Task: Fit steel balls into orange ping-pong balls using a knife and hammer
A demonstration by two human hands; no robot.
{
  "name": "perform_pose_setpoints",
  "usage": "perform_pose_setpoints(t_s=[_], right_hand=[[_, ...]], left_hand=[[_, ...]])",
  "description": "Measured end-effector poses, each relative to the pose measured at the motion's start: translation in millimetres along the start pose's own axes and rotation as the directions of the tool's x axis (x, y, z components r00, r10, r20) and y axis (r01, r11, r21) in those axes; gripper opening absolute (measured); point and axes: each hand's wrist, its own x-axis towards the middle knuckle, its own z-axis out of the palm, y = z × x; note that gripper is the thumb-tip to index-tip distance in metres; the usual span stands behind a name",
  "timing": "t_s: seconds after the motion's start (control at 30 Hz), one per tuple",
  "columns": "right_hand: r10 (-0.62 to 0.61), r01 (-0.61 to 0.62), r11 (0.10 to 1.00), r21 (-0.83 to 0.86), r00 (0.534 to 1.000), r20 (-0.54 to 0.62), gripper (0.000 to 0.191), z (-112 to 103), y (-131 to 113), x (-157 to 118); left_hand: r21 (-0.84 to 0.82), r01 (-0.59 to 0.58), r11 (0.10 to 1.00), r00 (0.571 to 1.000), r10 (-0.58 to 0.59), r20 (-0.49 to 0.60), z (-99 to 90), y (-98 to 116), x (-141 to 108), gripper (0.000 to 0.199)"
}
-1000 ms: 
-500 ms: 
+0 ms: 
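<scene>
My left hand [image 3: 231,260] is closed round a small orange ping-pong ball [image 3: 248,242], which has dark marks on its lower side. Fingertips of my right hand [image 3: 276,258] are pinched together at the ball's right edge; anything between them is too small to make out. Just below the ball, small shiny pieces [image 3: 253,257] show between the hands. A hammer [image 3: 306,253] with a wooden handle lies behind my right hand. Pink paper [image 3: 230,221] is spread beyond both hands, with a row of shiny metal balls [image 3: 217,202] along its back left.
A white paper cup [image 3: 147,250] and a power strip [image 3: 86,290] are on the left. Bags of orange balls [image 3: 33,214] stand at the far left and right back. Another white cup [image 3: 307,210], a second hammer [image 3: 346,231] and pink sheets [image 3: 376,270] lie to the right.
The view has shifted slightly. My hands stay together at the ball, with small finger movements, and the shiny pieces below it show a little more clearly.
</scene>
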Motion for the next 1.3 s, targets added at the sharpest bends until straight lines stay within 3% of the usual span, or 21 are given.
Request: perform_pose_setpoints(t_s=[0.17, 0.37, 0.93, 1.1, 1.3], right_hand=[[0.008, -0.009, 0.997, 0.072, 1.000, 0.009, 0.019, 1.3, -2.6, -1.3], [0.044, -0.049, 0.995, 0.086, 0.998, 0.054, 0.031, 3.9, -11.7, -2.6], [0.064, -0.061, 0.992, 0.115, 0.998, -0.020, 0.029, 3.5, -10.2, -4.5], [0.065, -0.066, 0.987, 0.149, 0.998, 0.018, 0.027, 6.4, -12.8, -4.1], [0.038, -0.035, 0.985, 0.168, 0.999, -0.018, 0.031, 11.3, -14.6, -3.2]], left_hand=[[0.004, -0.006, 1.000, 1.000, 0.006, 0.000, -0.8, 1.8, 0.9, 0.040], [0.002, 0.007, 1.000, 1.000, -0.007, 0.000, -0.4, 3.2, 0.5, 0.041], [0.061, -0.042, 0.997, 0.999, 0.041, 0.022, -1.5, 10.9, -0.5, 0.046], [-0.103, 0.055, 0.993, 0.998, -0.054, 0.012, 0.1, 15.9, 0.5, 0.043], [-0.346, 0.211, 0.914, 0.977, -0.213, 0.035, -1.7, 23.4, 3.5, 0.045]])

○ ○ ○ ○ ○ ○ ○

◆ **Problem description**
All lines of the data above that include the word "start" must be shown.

◆ **Task solution**
  "description": "Measured end-effector poses, each relative to the pose measured at the motion's start: translation in millimetres along the start pose's own axes and rotation as the directions of the tool's x axis (x, y, z components r00, r10, r20) and y axis (r01, r11, r21) in those axes; gripper opening absolute (measured); point and axes: each hand's wrist, its own x-axis towards the middle knuckle, its own z-axis out of the palm, y = z × x; note that gripper is the thumb-tip to index-tip distance in metres; the usual span stands behind a name",
  "timing": "t_s: seconds after the motion's start (control at 30 Hz), one per tuple",

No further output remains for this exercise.